WORK REQUEST
Beneath this instruction is a listing. Transcribe from it only the stretch from the line with "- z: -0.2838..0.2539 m" through the line with "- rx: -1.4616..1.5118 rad", both end lines included, exactly as written.

DATA SUPPLIED

↓↓↓

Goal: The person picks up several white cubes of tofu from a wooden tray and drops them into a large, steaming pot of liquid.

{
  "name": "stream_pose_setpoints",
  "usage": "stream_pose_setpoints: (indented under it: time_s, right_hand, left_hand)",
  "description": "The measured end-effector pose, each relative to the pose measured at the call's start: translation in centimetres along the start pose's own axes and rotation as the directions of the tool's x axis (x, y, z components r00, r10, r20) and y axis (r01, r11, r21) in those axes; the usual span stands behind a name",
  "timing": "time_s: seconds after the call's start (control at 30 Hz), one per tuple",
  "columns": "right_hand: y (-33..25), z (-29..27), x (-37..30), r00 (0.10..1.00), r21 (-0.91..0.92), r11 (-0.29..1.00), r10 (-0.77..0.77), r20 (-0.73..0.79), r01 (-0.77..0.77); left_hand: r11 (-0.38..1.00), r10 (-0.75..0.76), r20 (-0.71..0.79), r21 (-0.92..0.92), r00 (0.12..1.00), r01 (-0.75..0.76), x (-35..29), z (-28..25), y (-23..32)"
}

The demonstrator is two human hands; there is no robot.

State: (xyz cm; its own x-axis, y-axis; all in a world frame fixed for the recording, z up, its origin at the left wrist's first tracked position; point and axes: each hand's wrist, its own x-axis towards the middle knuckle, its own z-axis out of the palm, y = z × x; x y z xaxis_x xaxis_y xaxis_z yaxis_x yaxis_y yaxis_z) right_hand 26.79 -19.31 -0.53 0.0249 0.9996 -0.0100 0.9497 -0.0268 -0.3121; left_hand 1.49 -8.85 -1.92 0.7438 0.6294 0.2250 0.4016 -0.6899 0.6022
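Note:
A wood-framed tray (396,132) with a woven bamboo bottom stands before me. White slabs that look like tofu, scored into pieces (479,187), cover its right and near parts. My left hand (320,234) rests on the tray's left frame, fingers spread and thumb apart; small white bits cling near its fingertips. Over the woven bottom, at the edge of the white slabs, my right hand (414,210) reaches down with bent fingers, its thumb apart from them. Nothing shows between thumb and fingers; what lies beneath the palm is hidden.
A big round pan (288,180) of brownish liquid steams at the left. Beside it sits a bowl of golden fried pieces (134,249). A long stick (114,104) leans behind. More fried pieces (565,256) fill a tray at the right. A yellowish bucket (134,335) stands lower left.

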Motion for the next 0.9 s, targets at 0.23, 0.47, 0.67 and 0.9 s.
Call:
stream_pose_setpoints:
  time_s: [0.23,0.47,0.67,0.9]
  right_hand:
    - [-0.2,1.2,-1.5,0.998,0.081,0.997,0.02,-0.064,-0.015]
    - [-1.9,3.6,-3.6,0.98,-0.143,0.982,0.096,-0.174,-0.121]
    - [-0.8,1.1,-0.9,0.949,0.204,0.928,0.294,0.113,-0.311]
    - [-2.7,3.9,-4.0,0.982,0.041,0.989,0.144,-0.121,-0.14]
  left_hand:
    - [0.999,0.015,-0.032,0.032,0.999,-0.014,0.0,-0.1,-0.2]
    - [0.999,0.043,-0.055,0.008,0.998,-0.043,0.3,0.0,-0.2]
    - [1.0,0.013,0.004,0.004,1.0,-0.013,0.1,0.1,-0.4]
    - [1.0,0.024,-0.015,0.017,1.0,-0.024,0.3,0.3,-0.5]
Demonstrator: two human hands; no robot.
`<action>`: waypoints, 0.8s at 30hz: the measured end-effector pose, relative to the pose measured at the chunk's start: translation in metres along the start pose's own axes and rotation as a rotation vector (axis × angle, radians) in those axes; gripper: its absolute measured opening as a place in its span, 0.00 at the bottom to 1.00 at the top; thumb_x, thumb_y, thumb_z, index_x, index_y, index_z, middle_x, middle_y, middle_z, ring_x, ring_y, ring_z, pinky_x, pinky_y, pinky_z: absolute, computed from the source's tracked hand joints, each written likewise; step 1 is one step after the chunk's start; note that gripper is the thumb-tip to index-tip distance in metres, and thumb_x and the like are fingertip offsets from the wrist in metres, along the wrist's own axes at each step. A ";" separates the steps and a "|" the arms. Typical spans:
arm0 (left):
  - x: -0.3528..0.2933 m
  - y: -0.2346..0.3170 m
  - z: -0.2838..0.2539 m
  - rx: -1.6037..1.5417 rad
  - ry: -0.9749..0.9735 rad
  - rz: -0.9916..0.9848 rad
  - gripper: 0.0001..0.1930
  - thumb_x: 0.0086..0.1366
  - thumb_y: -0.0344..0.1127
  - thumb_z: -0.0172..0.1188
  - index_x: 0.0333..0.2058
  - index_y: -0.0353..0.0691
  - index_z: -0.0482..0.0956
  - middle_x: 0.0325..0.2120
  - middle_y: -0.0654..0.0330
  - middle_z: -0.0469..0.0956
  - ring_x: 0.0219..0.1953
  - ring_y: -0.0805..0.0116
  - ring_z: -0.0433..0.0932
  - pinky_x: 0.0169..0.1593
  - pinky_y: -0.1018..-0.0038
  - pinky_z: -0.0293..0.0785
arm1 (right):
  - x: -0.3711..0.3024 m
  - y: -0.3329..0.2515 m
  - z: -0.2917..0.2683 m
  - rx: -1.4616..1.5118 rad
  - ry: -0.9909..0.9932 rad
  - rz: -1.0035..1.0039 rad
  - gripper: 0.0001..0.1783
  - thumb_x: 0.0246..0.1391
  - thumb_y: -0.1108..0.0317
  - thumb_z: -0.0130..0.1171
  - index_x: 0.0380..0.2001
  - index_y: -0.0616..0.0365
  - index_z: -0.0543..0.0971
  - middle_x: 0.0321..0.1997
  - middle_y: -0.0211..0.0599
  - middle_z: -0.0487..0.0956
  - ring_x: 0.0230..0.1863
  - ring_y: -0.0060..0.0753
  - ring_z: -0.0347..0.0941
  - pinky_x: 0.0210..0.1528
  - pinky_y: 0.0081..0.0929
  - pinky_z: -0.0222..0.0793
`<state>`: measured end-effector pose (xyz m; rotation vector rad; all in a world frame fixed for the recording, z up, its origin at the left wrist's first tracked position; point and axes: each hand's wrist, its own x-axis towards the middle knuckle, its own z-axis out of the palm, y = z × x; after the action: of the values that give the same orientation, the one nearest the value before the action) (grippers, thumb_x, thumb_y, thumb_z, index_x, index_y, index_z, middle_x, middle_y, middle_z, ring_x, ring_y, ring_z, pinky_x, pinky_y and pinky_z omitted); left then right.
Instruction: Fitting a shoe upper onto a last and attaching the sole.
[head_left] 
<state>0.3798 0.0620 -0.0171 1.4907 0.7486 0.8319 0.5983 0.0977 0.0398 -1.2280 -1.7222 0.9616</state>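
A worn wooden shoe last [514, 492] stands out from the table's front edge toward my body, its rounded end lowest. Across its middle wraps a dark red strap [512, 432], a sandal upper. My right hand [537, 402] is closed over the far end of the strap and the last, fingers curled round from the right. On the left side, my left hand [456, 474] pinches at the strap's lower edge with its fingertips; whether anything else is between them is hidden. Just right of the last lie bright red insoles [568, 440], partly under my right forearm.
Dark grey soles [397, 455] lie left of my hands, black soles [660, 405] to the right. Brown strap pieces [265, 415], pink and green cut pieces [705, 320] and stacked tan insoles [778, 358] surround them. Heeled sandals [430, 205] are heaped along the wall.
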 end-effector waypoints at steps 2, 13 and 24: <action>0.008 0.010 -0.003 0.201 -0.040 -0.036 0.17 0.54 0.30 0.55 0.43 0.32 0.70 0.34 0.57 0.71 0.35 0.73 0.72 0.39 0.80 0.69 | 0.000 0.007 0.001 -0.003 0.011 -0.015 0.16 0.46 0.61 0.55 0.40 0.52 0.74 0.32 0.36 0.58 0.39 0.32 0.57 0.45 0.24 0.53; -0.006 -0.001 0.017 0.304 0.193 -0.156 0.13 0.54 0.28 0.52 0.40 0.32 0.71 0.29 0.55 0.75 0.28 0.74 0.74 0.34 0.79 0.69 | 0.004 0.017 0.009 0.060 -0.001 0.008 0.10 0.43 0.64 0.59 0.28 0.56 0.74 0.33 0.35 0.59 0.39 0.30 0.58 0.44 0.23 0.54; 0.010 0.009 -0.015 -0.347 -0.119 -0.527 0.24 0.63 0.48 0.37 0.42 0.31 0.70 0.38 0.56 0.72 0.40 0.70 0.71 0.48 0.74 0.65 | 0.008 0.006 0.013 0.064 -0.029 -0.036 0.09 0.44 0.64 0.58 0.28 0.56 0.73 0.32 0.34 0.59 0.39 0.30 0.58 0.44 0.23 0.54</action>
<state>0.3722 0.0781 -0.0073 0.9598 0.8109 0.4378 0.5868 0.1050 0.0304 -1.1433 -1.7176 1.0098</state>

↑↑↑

SOLUTION FOR THIS EXERCISE
  - z: -0.2838..0.2539 m
  - rx: -1.6037..1.5417 rad
  - ry: -0.9749..0.9735 rad
  - rz: -0.9916..0.9848 rad
  - gripper: 0.0001..0.1930
  - thumb_x: 0.0086..0.1366
  - thumb_y: -0.0344..0.1127
  - thumb_z: -0.0172..0.1188
  - index_x: 0.0333..0.2058
  - index_y: -0.0353..0.0691
  - index_z: -0.0482..0.0956
  - middle_x: 0.0325..0.2120
  - middle_y: -0.0654..0.0330
  - middle_z: -0.0469..0.0956
  - ring_x: 0.0219..0.1953
  - ring_y: -0.0805..0.0116
  - ring_z: -0.0433..0.0932
  - pinky_x: 0.0169..0.1593
  - pinky_y: -0.1018..-0.0038
  - pinky_z: -0.0293..0.0785
arm1 (right):
  - x: -0.3711..0.3024 m
  - y: -0.3329..0.2515 m
  - z: -0.2917..0.2683 m
  - rx: -1.4616..1.5118 rad

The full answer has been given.